Extended forecast is looking good to hike Mt Washington (NH) on Saturday! Time for the big hike I've been "training" for all spring. I completely changed my approach to food and what I'm consuming on a regular basis and have lost over 40 pounds since February (without having to give up beer). We will go up the Ammonoosuc Ravine Trail and come down the Jewell Trail. It doesn't look so intimidating when looking at the numbers: about 7.5mi with ~3800 elev gain. But having already hiked the Ammonoosuc Ravine Trail to the Lakes of the Clouds AMC hut (and then up Mt Monroe) a few years ago, I know it's not an easy climb. Plus, from the hut, it's 1.4mi of rock scrambles to the summit. But I'm probably in the best shape i've been in in almost a decade, so I'm ready to go!
 
The overnight July 4th trip up to Jefferson Park was awesome and a great way to spend the evening. It was a ~14 mile total out-and-back that climbed steadily about 3000 feet over the first 5-ish miles to a ridge line before descending 500 feet or so into Jefferson Park. Jefferson Park is an expanse of little lakes and alpine meadows at the base of Mt. Jefferson.
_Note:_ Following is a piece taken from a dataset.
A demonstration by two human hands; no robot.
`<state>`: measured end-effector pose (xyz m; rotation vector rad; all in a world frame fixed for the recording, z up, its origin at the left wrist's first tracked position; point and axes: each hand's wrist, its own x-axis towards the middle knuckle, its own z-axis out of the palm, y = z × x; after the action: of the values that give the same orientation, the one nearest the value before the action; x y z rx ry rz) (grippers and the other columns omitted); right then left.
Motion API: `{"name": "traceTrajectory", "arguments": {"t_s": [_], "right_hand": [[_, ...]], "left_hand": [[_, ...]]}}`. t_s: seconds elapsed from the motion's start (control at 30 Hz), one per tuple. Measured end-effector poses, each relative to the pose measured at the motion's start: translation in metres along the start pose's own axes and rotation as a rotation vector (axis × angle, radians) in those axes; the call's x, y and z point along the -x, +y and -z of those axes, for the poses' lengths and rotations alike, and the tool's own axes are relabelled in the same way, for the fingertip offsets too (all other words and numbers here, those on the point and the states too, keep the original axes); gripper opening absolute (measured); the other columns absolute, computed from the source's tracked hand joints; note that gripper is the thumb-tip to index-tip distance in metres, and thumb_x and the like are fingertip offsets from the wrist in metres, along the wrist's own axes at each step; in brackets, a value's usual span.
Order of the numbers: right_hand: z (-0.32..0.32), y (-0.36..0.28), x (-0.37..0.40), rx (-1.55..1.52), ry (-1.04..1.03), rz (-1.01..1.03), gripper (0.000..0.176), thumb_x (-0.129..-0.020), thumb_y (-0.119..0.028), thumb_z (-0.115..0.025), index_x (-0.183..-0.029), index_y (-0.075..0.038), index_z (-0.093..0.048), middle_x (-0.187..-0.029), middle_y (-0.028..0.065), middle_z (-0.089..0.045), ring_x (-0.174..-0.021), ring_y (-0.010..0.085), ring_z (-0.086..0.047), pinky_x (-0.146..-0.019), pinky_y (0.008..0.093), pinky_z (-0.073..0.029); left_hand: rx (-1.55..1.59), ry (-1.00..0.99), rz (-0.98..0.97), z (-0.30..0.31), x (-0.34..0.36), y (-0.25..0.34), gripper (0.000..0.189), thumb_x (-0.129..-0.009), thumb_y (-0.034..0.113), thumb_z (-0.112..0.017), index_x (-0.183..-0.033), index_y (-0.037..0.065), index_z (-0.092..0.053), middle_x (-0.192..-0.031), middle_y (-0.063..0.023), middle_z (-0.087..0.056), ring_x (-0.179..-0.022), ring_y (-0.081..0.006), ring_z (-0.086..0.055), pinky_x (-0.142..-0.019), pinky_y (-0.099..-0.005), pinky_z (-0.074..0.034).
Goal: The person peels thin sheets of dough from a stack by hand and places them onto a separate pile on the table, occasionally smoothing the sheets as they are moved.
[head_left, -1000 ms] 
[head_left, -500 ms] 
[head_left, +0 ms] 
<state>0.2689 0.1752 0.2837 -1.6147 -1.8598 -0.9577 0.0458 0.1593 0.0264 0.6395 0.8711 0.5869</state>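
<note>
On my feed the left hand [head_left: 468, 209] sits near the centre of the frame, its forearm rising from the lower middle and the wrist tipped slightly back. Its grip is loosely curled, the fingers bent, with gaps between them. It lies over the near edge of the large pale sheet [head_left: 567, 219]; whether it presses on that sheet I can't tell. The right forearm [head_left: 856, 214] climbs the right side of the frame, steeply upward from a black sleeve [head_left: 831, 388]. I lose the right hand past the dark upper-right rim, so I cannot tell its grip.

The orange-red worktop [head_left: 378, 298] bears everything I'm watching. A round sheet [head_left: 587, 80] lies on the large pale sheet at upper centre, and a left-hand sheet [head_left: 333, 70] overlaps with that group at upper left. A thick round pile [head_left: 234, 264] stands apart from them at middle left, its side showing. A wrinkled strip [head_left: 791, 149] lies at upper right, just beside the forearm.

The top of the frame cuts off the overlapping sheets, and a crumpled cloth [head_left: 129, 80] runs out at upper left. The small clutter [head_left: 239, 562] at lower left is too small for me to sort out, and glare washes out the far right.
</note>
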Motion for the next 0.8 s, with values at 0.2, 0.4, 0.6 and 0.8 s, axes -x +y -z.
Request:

We were able to snag a designated campsite right on Russell Lake that afforded us a mountain view on one side and a lake view on the other. There was a fair amount of snow on the ground at elevation which was enough to keep the crowds away, despite the fact that it was a holiday weekend and this lake was right off the PCT. I suppose this is far enough north for NOBO hikers to not really be here yet. At any rate, we had almost complete solitude. The trailhead was a super easy 2 hour drive from Portland too, so we'll definitely be back to explore more of this area. It's coming up on 2 years in PDX for my wife and I and I still have to regularly remind myself that this is my backyard now.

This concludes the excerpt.